Immediata la replica al Pd della Lista Toti: “Ci preoccupano molto i giudizi del consigliere Natale sul piano dei rifiuti di Regione Liguria. La sua esperienza, d’altra parte, è ampia e variegata. Con tanta esperienza di cattivi esempi, ora che non può più darne, siamo certi sia il più blasonato a dare buoni consigli. D’altra parte, si dice, l’esperienza insegna. Avendo praticamente sbagliato tutto il possibile, come non pensare di aver compreso dai propri errori potendosi ergere a “saggio” del ciclo rifiuti?”, si legge nella nota firmata da Ilaria Cavo, coordinatrice regionale della Lista Toti, e Alessandro Bozzano, capogruppo in Regione.

Giovanni Ferretti, segretario del Partito della Rifondazione Comunista di Genova dichiara: “Ancora una volta una ennesima servitù calata su un territorio già gravemente compromesso dalla presenza di industrie insalubri, pericolose, depositi chimici, petroliferi, logistica, investita da grandi opere. Un territorio per il quale i dati epidemiologici sfornano indici di maggior mortalità rispetto ad altri quartieri cittadini, depauperato di servizi e lavoro, idrogeologicamente fragile e con danni ecosistemici pesanti dovuti alla cementificazione selvaggia”.

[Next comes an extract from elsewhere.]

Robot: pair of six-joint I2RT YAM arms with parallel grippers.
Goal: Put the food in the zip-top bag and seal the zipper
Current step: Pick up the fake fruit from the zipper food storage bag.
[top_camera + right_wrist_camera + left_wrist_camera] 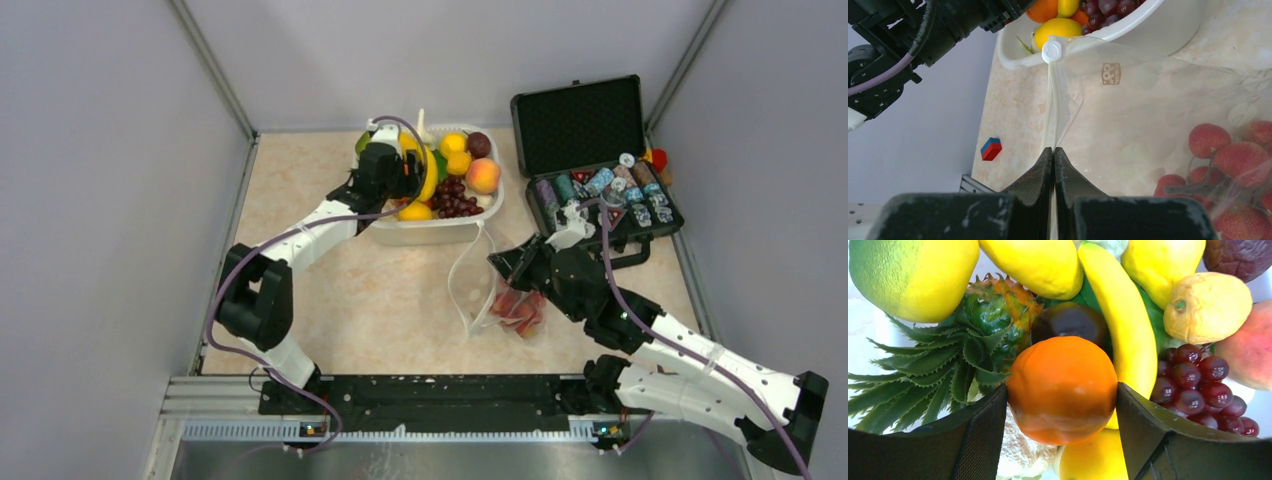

Singolare che in un momento come questo in cui la Liguria sta andando bene con la raccolta differenziata ed i comuni di Genova e Savona si stanno attrezzando per migliorare i dati della raccolta, ritorni al centro del dibattito il tema della termovalorizzazione dei rifiuti – commenta Federico Borromeo, direttore di Legambiente Liguria -. Il cammino verso l’economia circolare subirebbe una battuta di arresto se gli investimenti necessari venissero stornati dall’economia circolare per essere utilizzati su un processo come quello annunciato oggi. Anche sulle tempistiche siamo perplessi perché un impianto del genere non potrà essere utilizzato se non tra cinque, sei anni mentre puntare sulla raccolta differenziata può garantire risultati già in un anno, come ha dimostrato il comune di Imperia. Gli impianti che servono in Liguria sono i biodigestori per chiudere il ciclo della frazione organica che rappresenta circa il 40% dei rifiuti. Non capiamo perché nello studio presentato oggi in sala trasparenza, non sia stata presa in considerazione la tecnologia waste to chemicals che rappresenta un’innovazione, ma invece si continui a proporre la termovalorizzazione che in Piemonte e Emilia Romagna grazie all’incremento della raccolta differenziata sono già sotto utilizzati. Ci auguriamo che prima di portare avanti questo tipo di progettazione si apra un percorso partecipato e il dibattito non si chiuda solo sulla scelta della localizzazione”.